Most companies have a pretty clear idea what their “ideal” customer looks like. Maybe it’s companies between $10m and $50m turnover that manufacture bathroom fittings. Or affluent retirees with beachfront property.
As a result business leaders position their marketing messages in ways that, they believe, resonate with such an audience. And why shouldn’t they?
The issue with much of traditional positioning and lead-generation tactics is that there’s such a strong “solutions-focus” to the approach, that the message appeals most to a customer that is already in the sales funnel. People who are already in the buying process, who realize that they have a want or need and are actively looking for a solution to their problem.
But what’s wrong what that? Every business wants to attract customers that have already made the decision to buy, right?
Playing The Customer’s Game
Well, yes and no. Marketing solely on attracting customers who are already in the buying-decision process works against you in two ways:
- The determinant factors influencing the buying decision are already established. You didn’t get a look-in to help guide, advise or influence that part of the process. As a result it’s as much luck as anything else as to whether those criteria match your strengths. You’re on the back foot already, and you haven’t even started.
- Based upon the above, and the subsequent conclusions being made, customers are coming to you in a more price-sensitive frame of mind then they would otherwise.
The result of the above is that the time spent in negotiating the sale will increase and, over time, profit margins will erode. You’re on the slippery slope to becoming a commodity in the eyes of who you thought were your ideal customers.
Yes, attracting these buyers is important. But it shouldn’t be the only customer profile that your marketing sets out to target.
It’s As Much About The Problem As The Solution
Customers buy stuff to address a situation that they find themselves in. They see (what they think) is the problem, and come up with (what they think) is the solution. They then look at possible suitors that they believe solve this problem and base their buying decision as much on price as anything else. You’re playing their game, on their terms, even if they’ve made a flawed assessment of what the problem is.
Rather than focus everything around a solution-driven proposition, try extending your marketing and lead-generation efforts around creating greater awareness to the factors that contribute to the problem.
Supposing you’re marketing a premium artisanal cider made from organically-grown apples. Maybe you’d want to create content around the use of agricultural pesticides, differences in ciders made from various varieties of apples, taste-tests conducted between industrially-growth versus organically-grown produce, or maybe a virtual tour of exactly how you make your cider. This is instead of (or maybe alongside) more traditional messages along the lines of “if you’re buying organic cider, then you should buy ours.”

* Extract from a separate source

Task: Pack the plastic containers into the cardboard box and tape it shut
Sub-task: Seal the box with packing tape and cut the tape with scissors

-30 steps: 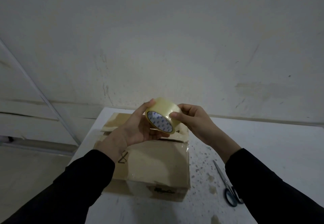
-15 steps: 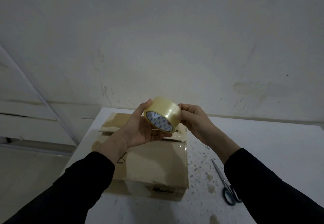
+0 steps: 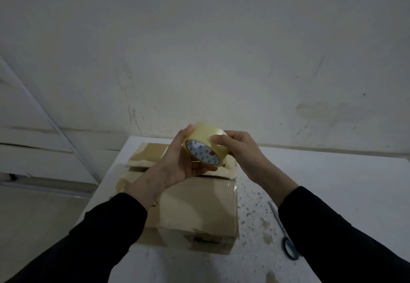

The aim is to increase awareness about all of the many aspects surrounding the decision-making process. To inform, educate and provoke customer questions about the problem, more than the solution.
The result is differentiation. You’re no longer “just another vendor” hawking your wares like the rest of your competition. You’re demonstrating how you’re different by showing how you understand the concerns of the customer, all prior to any discussions regarding product, service – or price. You’re playing the game under your rules. You’re standing out and will enjoy more successes and greater retained margins.
Your brand becomes a trusted source of information that talks their language (aka their problem) rather than yours (your solution). Instead of you finding an ideal customer, they’ve found their ideal supplier.